Los hijos volvieron a salir, y de allí a poco estaban junto al padre, cada uno con su mimbre
-Ahora, dádmelos acá -dijo el padre.

Y de los mimbres todos hizo un haz, atándolos con un junco. Y volviéndose hacia el hijo mayor, le dijo así:

-¡Toma este haz! ¡Pártelo!

El hijo empleó cuanta fuerza tenía; pero no fue capaz de partir el haz.
-¿No puedes? -preguntó al hijo.

-No, padre; no puedo.

-¿Y alguno de vosotros es capaz de partirlo? Probad…

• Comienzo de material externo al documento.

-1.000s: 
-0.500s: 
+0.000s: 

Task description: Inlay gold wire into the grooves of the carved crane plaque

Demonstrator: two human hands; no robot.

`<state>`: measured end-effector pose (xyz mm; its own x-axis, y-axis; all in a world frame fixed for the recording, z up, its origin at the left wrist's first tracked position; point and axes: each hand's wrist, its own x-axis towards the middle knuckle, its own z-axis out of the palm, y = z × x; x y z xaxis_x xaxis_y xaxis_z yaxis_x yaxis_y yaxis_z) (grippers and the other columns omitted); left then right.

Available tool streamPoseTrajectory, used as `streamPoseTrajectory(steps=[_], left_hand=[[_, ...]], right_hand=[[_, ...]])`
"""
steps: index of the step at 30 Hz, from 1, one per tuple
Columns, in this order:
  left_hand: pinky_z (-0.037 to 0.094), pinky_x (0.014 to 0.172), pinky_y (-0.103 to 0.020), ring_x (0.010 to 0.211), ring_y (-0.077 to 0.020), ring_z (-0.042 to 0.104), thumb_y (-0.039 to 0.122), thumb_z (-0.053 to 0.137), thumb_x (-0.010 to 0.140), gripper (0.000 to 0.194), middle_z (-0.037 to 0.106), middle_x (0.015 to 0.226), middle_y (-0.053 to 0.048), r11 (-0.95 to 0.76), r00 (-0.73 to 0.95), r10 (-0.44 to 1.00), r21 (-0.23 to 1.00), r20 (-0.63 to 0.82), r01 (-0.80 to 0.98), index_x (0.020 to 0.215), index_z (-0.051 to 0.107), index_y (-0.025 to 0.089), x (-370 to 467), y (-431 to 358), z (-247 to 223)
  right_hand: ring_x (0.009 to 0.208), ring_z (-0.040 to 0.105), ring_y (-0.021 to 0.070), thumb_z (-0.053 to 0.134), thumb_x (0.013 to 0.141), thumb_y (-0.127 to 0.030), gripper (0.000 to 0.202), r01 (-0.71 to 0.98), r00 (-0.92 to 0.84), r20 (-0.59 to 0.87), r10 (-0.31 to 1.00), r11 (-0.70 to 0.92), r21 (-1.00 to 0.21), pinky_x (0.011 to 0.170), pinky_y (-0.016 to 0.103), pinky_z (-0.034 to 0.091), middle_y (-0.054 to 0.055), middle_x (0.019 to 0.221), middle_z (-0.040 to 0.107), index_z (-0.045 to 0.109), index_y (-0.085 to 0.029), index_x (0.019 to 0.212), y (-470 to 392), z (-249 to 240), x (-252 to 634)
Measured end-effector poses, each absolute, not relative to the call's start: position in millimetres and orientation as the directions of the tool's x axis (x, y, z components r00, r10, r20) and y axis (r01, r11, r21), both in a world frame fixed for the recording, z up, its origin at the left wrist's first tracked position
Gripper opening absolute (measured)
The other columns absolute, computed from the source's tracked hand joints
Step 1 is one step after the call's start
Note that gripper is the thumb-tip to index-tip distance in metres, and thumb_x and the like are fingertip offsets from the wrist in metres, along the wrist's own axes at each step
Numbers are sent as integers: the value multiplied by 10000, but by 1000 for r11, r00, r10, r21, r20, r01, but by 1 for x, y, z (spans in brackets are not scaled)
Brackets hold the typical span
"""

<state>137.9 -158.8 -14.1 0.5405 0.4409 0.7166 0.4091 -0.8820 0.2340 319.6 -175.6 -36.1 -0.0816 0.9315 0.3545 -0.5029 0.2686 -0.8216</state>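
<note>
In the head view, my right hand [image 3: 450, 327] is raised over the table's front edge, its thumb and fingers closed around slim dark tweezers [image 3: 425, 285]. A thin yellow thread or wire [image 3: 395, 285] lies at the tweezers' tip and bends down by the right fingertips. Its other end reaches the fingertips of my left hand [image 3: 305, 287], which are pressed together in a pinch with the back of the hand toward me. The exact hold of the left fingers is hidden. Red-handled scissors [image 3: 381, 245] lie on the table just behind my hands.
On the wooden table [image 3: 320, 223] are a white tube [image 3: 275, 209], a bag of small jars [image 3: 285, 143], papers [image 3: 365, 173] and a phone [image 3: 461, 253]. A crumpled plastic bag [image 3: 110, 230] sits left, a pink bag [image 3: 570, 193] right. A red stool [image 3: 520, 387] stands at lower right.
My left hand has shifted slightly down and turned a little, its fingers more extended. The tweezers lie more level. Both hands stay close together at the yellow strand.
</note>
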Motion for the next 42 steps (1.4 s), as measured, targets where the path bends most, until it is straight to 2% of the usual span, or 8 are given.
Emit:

Ninguno fue capaz de partirlo, ni dos juntos, ni tres, ni todos juntos.
El padre les dijo entonces:

-Hijos míos, el menor de vosotros partió, sin costarle nada, todos los mimbres; mientras los partió uno por uno; y el mayor de vosotros no pudo partirlos todos juntos, ni vosotros, todos juntos, fuisteis capaces de partir el haz. Pues bien, acordaos de esto y de lo que voy a deciros: mientras todos vosotros estéis unidos, como hermanos que sois, nadie se burlará de vosotros, ni os hará mal ni os vencerá. Pero luego que os separéis o reine entre vosotros la desunión, fácilmente seréis vencidos.

Acabó de decir esto y murió, y los hijos fueron muy felices, porque vivieron siempre en buena hermandad, ayudándose siempre unos a otros; y como no hubo fuerza que los desuniese, tampoco hubo nunca fuerza que los venciese.